CITIZENS AND SOUTHERN MORTGAGE V JERRY LUPTAKAnnotate this Case
STATE OF MICHIGAN
COURT OF APPEALS
NATIONSBANC MORTGAGE CORPORATION
OF GEORGIA, f/k/a CITIZENS AND
SOUTHERN MORTGAGE CORPORATION,
December 12, 2000
JERRY LUPTAK, JERRY D. LUPTAK
REVOCABLE TRUST, NINA LUPTAK, NINA
D. LUPTAK REVOCABLE TRUST, HAROLD
BEZNOS, HAROLD BEZNOS REVOCABLE
TRUST, NORMAN BEZNOS, NORMAN
BEZNOS REVOCABLE TRUST, MAURICE
BEZNOS, MAURICE JERRY BEZNOS
REVOCABLE TRUST and SHELDON KORN,1
Oakland Circuit Court
LC No. 93-453050-CZ
February 2, 2001
THE KORN FAMILY LIMITED PARTNERSHIP,
Before: Holbrook, Jr., P.J., and Kelly and Collins, JJ.

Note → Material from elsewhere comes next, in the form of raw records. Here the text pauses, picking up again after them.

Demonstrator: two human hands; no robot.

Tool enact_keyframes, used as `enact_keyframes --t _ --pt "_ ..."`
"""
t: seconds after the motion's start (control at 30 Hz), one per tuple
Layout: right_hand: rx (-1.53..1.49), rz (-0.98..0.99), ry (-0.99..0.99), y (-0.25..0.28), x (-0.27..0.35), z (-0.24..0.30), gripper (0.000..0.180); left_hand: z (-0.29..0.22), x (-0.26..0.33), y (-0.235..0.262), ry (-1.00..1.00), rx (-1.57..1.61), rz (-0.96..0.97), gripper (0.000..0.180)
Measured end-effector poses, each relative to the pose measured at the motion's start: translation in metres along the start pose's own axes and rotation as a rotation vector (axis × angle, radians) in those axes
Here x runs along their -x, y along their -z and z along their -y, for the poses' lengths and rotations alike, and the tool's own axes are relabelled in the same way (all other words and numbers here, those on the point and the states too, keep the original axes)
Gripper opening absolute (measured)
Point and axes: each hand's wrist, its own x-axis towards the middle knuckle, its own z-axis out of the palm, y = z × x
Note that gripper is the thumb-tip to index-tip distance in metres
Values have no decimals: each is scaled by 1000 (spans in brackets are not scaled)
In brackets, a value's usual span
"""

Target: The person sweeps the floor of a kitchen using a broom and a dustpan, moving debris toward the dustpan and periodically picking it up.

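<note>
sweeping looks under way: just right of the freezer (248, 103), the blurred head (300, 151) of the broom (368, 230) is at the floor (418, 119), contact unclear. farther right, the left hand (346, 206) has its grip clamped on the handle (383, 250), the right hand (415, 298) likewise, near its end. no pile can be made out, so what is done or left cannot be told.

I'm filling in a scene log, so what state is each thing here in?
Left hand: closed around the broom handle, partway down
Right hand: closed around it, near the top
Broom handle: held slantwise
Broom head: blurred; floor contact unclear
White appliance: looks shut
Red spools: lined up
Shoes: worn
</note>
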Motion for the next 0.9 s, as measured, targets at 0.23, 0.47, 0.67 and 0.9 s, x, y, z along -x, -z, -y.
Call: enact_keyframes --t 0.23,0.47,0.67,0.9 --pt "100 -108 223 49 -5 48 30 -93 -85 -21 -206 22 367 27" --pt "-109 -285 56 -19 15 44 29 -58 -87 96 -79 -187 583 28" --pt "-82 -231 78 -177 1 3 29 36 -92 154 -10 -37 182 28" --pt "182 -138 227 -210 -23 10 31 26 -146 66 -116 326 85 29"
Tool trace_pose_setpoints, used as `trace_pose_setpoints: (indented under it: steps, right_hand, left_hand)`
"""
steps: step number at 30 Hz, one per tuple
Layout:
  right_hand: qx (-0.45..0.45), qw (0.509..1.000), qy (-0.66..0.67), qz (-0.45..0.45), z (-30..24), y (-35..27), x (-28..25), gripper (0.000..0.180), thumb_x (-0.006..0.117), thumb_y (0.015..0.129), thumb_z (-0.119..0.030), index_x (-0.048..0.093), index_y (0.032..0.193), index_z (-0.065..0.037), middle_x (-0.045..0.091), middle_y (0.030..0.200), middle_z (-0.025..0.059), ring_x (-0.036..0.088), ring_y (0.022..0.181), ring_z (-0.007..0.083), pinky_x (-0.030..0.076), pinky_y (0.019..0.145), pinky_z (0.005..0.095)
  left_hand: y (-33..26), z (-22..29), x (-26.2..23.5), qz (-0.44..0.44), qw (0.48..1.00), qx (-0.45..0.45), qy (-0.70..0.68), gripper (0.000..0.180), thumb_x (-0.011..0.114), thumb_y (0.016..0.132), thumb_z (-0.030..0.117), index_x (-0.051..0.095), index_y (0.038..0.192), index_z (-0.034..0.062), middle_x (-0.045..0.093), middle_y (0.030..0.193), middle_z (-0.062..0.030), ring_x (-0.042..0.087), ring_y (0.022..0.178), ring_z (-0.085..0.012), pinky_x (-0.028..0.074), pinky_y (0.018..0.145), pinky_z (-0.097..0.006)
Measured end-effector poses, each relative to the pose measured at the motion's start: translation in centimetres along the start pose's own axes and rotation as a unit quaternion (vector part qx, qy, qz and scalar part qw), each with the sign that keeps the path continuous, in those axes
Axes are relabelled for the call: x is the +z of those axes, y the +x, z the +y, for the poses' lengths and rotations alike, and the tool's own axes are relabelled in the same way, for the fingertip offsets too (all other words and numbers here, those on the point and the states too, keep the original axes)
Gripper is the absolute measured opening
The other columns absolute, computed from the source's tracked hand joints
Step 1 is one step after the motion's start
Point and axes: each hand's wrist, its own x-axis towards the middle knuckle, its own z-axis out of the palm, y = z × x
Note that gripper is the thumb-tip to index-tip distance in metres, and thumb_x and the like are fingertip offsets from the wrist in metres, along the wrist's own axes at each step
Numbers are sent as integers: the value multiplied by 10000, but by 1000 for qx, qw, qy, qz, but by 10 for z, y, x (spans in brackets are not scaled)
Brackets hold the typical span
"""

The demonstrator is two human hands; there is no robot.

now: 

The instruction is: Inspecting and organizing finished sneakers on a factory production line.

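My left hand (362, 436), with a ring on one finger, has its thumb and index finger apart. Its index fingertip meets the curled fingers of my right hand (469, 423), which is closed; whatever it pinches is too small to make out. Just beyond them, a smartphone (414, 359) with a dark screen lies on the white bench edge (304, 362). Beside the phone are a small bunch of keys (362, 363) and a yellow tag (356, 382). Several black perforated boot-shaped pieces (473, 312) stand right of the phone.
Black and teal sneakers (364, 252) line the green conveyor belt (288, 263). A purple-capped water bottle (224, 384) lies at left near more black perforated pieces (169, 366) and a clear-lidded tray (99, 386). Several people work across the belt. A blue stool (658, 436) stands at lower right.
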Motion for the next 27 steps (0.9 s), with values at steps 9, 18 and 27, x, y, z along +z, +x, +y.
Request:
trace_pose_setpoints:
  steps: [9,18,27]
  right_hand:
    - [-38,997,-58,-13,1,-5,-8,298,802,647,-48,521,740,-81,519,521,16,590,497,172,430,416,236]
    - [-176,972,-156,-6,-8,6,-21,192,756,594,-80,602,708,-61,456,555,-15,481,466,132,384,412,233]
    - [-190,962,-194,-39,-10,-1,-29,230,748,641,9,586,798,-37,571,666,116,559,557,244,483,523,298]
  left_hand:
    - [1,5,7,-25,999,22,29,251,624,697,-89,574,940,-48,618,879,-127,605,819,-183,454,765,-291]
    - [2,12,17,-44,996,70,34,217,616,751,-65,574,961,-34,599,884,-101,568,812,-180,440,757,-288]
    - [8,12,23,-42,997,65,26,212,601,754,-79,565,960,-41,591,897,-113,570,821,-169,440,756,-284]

KELLY, J. (concurring in part and dissenting in part).
I agree with the majority that, under MCR 3.101, the writ of garnishment provided
adequate notice of the nature of the proceedings to garnishee defendant, the Korn Family Limited
Partnership (KFLP). Our Supreme Court held long ago that a writ of garnishment alleging that
the garnishee has property, money, and so forth, in its hands or under its control belonging to the
defendant is sufficient, and more detail regarding why the garnishee is liable is not required.
Connor v Third Nat'l Bank of Detroit, 90 Mich 328, 333-334; 51 NW 523 (1892). I disagree,
however, that a transfer is not "void" until it is established to be so in a separate action brought
under the Uniform Fraudulent Conveyances Act (UFCA), MCL 566.11 et seq.; MSA 26.881 et
Defendant Sheldon Korn, and others, personally guaranteed a corporate loan. When the
corporate debtor defaulted, plaintiff filed suit in Florida to collect on the personal guarantees. A
judgment was entered in favor of plaintiff in 1992 in an amount in excess of $2 million. In 1993,
plaintiff filed suit to enforce the judgment in Michigan and judgment was entered in favor of
plaintiff in 1996. At a creditor's examination, it was learned that Sheldon Korn had transferred
his interests in five real estate limited partnerships valued at over $2 million to the KFLP, which
had been formed shortly after plaintiff issued its demand letter. The transfers left Sheldon Korn
insolvent. On the basis of Sheldon Korn's testimony regarding consideration given for the
transfers, plaintiff believed the transfers to be fraudulent.
The trial court reasoned that, because under the UFCA there are several ways to establish
a conveyance to be fraudulent, the implication is that a conveyance is not fraudulent until
established to be so under the UFCA. Thus, the court ruled, and the majority concurs, that
plaintiff was required to file a separate action to void the fraudulent conveyance before seeking
the writ of garnishment. I disagree.
In a garnishment proceeding, the affidavit acts as the plaintiff 's complaint against the
garnishee defendant and the garnishee's disclosure serves as the answer. MCR 3.101(M)(2). If
there is a dispute regarding the garnishee defendant's liability, the issue shall be tried in the same
manner as other civil actions.
To aid in determining the garnishee
defendant's liability, the plaintiff may offer the record of the garnishment proceeding and other
evidence. The garnishee defendant may offer evidence not controverting the disclosure or, in the
discretion of the court, may show errors or mistakes in the disclosure. MCR 3.101(M)(5). These
rules clearly indicate that disputes over the validity of a transfer affecting the garnishee's liability
shall be tried in the garnishment proceeding.
The court rules provide that a garnishee defendant is liable for the property of the
principal defendant that it holds by conveyances or transfers of title that are "void as to creditors
of the defendant . . . ." MCR 3.101(G)(1)(h). Several decisions have recognized the use of
garnishment proceedings to reach fraudulently conveyed property of a debtor. See 10A Michigan
Pleading & Practice (2d ed), Garnishment, § 75.27, pp 572-573, and cases cited therein. The
issue in this case was whether the transfer was a bona fide transaction upon sufficient
consideration and free from fraud. Long v Evening News Ass'n, 113 Mich 261; 71 NW 492
(1897); Mihajlovski v Elfakir, 135 Mich App 528, 534; 355 NW2d 264 (1984). The circuit court
had to reach this issue in order to render a judgment in garnishment. I see no justification for
requiring a separate action declaring a fraudulent conveyance void under the UFCA before a
creditor may proceed against a garnishee defendant who holds property by way of such a transfer.
I would reverse and remand for trial on the issue of the KFLP's liability.